Главу семейства в городе звали «папаша Рува»: здоровенный еврей сильно за пятьдесят, с голосом как церковный колокол, с багровым жирным затылком, испитой рожей и крепкими, как железо, ручищами. Он вместе со своим приятелем Ойзерлом Басом торговал на рынке, и когда он показывал пальцем на телегу с товаром и говорил «Вот это я покупаю!», никакой другой торговец к этому товару уже не подходил и мужику приходилось продать все за ту цену, которую предлагал папаша Рува. Под видом рыночного торговца он занимался и скупкой краденого, от лошадей до свитков Торы, не рядом будь упомянута. Про него говорили, что он компаньон в одном доме терпимости, хотя сам туда не заходит, и что он причастен к одному заводику, который нелегально гонит водку, не платя государственных налогов. Но авторитет папаши Рувы среди уголовников выражался прежде всего в том, что он выступал третейским судьей между поссорившимися ворами. Поэтому его звали еще «Рува-раввин», а сам он про себя говорил: «Я, конечно, не Хафец-Хаим [82], но парень справедливый. Что да, то да». Так вот этот Рува на Судный День пришел молиться в Немой миньян по совету Ойзерла Баса, заверившего его, что среди завсегдатаев молельни Песелеса его никто не знает и что там он будет самым почтенным обывателем. Папаша Рува привел с собой троих своих сынков, длинных и тощих парней с мрачными физиономиями, торговавших валютой на черном рынке. Ведомые своим парнем Ойзерлом Басом блатные захватили целую переднюю скамью прямо напротив священного ковчега. Но Ойзерл Бас ошибся, Эльокум Пап узнал Гутмахеров. Сказать хоть слово против этого крутого семейства он боялся, но в сердце своем дал клятву: как свят этот день, никто из уголовников у него не удостоится быть вызванным к Торе и никому из них не будет оказан почет открыть священный ковчег!
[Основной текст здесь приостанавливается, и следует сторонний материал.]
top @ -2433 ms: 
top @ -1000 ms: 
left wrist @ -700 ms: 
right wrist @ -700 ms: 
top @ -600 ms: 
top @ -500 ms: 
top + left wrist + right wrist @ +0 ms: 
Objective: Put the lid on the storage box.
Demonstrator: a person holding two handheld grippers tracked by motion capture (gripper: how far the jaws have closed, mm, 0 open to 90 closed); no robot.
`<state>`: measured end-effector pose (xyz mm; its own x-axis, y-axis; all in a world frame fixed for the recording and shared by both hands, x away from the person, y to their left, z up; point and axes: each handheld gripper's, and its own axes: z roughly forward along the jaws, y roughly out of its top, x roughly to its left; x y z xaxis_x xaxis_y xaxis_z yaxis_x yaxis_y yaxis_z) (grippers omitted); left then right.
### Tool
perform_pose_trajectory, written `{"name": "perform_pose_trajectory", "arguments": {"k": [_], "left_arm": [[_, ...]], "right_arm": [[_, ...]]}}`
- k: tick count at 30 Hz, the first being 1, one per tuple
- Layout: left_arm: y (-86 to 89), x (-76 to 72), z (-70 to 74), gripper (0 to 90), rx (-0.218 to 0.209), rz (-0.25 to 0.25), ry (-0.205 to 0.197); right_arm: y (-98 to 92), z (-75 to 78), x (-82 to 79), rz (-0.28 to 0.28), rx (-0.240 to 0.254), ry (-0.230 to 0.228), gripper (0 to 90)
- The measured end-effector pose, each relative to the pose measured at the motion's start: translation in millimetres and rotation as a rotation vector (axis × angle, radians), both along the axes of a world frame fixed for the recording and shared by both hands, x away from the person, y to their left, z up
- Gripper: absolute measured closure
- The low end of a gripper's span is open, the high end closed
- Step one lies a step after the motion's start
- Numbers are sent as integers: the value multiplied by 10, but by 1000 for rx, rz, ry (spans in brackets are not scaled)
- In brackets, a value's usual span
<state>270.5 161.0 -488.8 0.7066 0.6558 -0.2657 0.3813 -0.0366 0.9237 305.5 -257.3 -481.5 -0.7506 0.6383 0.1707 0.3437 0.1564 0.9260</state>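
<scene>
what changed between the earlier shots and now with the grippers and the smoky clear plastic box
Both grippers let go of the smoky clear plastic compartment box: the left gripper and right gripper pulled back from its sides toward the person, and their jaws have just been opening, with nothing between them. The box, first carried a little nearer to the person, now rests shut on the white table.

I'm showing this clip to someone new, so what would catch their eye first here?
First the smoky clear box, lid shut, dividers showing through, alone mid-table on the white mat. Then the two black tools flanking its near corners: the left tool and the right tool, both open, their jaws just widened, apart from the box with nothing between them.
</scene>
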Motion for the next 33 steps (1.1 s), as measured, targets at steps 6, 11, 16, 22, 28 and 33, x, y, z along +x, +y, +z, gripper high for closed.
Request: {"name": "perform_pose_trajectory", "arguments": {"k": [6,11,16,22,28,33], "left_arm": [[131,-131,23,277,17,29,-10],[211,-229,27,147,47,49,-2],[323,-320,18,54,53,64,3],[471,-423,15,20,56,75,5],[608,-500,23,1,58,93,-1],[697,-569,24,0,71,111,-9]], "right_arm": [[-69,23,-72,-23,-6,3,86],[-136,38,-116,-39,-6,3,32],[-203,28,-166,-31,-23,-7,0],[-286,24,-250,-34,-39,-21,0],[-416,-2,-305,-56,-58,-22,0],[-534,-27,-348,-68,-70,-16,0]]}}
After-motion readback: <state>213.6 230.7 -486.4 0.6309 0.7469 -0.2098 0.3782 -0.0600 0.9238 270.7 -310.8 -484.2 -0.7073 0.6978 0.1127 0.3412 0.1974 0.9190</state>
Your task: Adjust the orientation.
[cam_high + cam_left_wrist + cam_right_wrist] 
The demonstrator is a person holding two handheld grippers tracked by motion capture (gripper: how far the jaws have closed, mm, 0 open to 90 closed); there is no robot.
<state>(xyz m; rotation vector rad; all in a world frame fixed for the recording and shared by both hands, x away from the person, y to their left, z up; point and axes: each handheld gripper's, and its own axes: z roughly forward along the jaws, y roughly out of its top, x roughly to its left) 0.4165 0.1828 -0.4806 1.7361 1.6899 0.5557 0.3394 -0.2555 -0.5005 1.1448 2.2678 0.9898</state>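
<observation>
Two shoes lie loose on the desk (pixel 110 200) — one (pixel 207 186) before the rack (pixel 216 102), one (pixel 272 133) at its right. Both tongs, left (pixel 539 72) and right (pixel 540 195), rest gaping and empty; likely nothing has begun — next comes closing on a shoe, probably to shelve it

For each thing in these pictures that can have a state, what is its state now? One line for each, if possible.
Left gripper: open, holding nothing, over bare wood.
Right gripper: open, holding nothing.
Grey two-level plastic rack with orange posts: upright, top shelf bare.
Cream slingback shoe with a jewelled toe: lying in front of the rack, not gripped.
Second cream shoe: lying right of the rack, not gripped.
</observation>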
Утро Судного Дня золотисто-желтоватым светом влилось через круглые синагогальные окна и осветило морщинистые лица, обросшие мрачными бородами. Солнечные лучи дрожали в слепых глазах реба Мануша Маца, который вел общественную молитву сладостно-плачущим голосом. Слепой проповедник знал наизусть не только всю Мишну, но и все молитвы на целый год, и общался с Владыкой Мира, как с одним из слушателей своих проповедей. Из женской части молельни доносился тихий и теплый плач переполненных болью сердец, подобных затопленным подвалам, откуда вода прорывается назад через все щели. Синагогальный староста Эльокум Пап взглянул на женскую часть молельни и увидел там сборище бедных женщин вокруг нанятого чтицей Рехил стола. Собрание женщин показалось ему похожим на лес с опавшей листвой, тощими ветвями и искривленными стволами. Самому ему, столяру Эльокуму Папу тоже было мрачно и горько.
Ведущий общественную молитву — слеп, чтица в женской части молельни — глухая, а я, думал он, — синагогальный староста в Немом миньяне. К тому же ко мне заявился цвет обывателей города: этот бандюга Ойзерл Бас и папаша Рува Гутмахер со своими сынками. И после этого мне надо не похоронить себя заживо? Хоть бы кто-нибудь из этих босяков взглянул на мою резьбу! А когда они все-таки смотрят, разве они что-нибудь понимают? Не больше, чем этот «раввин Рува» понимает в листе Гемары.
Светлое поначалу небо стало хмуриться, а когда дошли до молитвы «Мусаф», оно было закрыто тучами. Словно в тучи превратились все слезы и все дымки от свечей в поглощенных молитвой синагогах. К «Мусафу» на биму вышел старый ширвинтский меламед, реб Тевеле Агрес. Он молился, рыча как лев, с гневом старика, который чувствует, что хотя силы еще не покинули его, молодые от него отдаляются, лишая его членства в обществе, как усопшего. Это делает его еще упрямее и фанатичнее. Лицо старого меламеда покрылось испариной, жар бьет из-под его талеса и китла, потоки слез струятся из его глаз и заливают его бороду. Краем талеса он вытирает слезы и пот с лица и продолжает громыхать у бимы в плачущем гневе, стучаться во врата милосердия униженно, но злобно, с нетерпением и обидой, словно его не пускают в ворота собственного двора.